A Painless Effort with Digitalization in Pain Management
Friday, February 10, 2023
Pain causes widespread and profound disability and suffering. Seventy percent of emergency room patients report acute pain, while up to fifty percent of the US population experiences chronic pain.
FREMONT, CA: Pain is the unpleasant sensory and emotional experience resulting from real or anticipated tissue injury. It is classified as nociceptive pain, which develops due to receptor activation by a specific stimulus like a broken bone or burnt tissue, and neuropathic pain, which arises from disease or malfunctioning of the nervous system without a specific external stimulus. Although nociceptive pain is more frequently associated with brief duration and fades when the wounded tissue heals, both forms of pain can be acute (3 months) or chronic (3 months).
Since 50 million people in the United States have chronic pain, it is unsurprising that chronic pain is one of the most prevalent reasons patients seek medical care. The incidence of chronic pain-causing illnesses, such as osteoarthritis and sarcopenia, will increase due to an aging population and changes in lifestyle, which are predicted to increase the prevalence of chronic pain. Chronic pain is typically managed in an outpatient environment, and over 70 percent of patients admitted to the emergency department report experiencing acute pain. In all instances, pain is connected with substantial physical, emotional, and social difficulties, totaling hundreds of billions of dollars in direct medical bills, lost productivity, and disability insurance. In a widely cited publication, the US Journal of Pain estimated that the annual cost of chronic pain management ranged from $560 billion to $636 billion.

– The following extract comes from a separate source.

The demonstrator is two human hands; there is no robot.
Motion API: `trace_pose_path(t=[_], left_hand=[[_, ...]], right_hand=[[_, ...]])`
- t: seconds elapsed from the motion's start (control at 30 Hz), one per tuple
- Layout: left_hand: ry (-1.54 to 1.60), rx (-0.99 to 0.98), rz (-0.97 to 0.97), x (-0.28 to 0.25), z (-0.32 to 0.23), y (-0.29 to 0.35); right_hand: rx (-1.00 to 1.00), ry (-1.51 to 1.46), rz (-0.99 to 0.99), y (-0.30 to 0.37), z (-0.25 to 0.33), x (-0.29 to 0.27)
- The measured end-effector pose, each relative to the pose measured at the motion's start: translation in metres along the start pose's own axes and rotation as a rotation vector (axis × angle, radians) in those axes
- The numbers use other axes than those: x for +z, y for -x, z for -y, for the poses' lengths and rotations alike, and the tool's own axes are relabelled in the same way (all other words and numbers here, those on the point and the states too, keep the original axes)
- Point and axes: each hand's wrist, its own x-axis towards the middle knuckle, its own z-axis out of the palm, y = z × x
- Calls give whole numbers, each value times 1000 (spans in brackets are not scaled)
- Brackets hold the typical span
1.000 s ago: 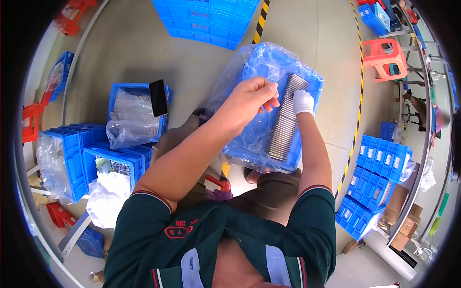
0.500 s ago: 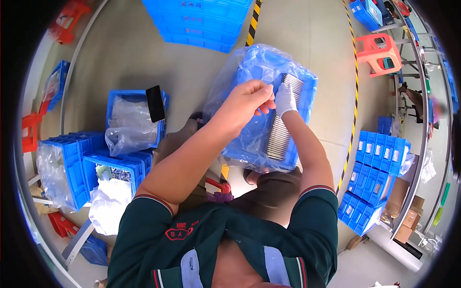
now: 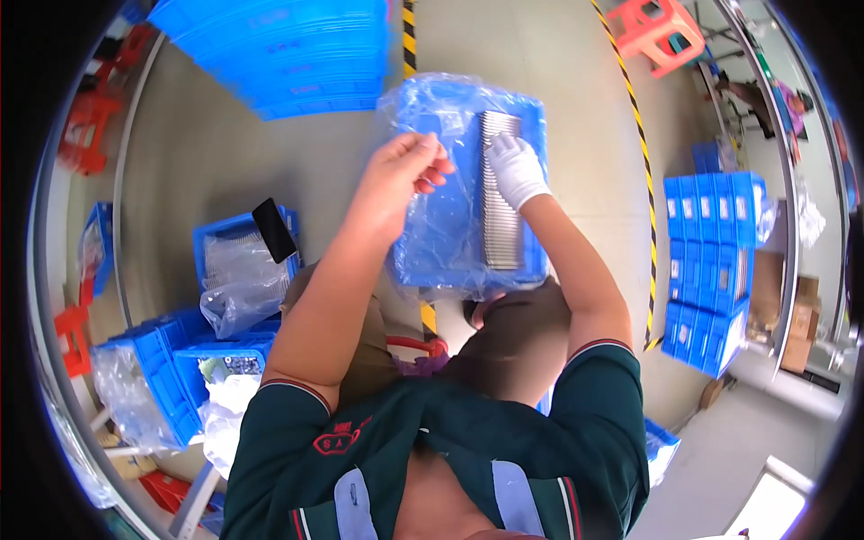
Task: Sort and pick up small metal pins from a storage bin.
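Note:
A blue plastic crate (image 3: 535, 112) stands in front of me, lined with clear plastic film (image 3: 441, 243). Along its right side runs a long row of thin silvery metal pieces (image 3: 501, 236), packed tightly side by side. My right hand (image 3: 517, 173), in a white glove, rests with outstretched fingers on the upper part of this row. My left hand (image 3: 407, 171) is bare and hovers over the film at the crate's left side. Its fingers are curled in, thumb against fingertips; whatever they may hold cannot be made out.
Tall stacked blue crates (image 3: 288, 63) stand at the far left. A black phone (image 3: 274, 230) lies on the edge of another crate (image 3: 205, 236) holding film-covered pieces. More blue crates (image 3: 706, 261) are stacked at right, beyond striped floor tape (image 3: 644, 171). A red stool (image 3: 657, 36) stands far right.
The view has shifted, so the crate appears further left. My hands have moved apart: the left is now over the film, while the right remains on the row of metal pieces.

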Motion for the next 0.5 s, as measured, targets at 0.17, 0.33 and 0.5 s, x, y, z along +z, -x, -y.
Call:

Non-Pharmacological Approach to Pain Management
From the 1970s to the 1990s, a growing understanding of the underlying mechanisms that generate pain and the advent of novel pain drugs led many to assume that the medical community and pharmaceutical firms could significantly reduce the prevalence of uncontrolled pain. Unfortunately, the efficacy of these interventions fell short of expectations, and the overuse of opioid-based treatments contributed to the opioid crisis. Multiple institutions, such as the National Academy of Medicines or the National Institutes of Health's Strategy for Pain, are therefore promoting a shift from pharmacology-based approaches to a more patient-centric, collaborative care-based approach that emphasizes the patient's essential role in the management of their pain-related condition. Many non-pharmacological pain management strategies have a well-documented history of success, and these can be roughly categorized as behavioral, movement-based, and mind-body therapies.
However, the widespread adoption of these alternative, non-pharmacological treatment methods has been limited due to a lack of payer coverage, limited provider availability, and physician ignorance and resistance.
The Emergence of Digital Pain Management Solutions
Given the prevalence of linked devices and the increasing digitalization of healthcare services and systems, digital solutions can be utilized to overcome the inadequacies of these established non-pharmacological therapy techniques for pain management. Many methods have reached the commercial stage recently and are now available to patients.
These solutions digitize the non-pharmacological techniques for pain management depicted in the preceding picture (mind-body, movement-based, and behavioral approaches). They improve access to these interventions by utilizing telemedicine or eliminating the human provider. For instance, Kaia's solution, for example, is software-only and employs mobile phones and visualization technology to coach patients through their workouts. On the other hand, Omada's approach is based on a telemedicine platform that eliminates the geographical barrier between in-person therapists and patients and is complemented by visualization technologies that measure patients' motion range progress. A central tenet of the National Institutes of Health (NIH) national pain strategy, both approaches lay greater treatment responsibility on the patient.
Developers of these technologies are appropriately focused on establishing convincing proof of clinical efficacy and guaranteeing robust market access via payer reimbursement. Kaia, for instance, prepared its Rise-uP clinical trial as a randomized, two-arm research comprising 1,248 patients. After it proved efficacy, the innovation office of the Federal Joint Committee (G-BA) requested that Rise-uP be included in the reimbursable service portfolio.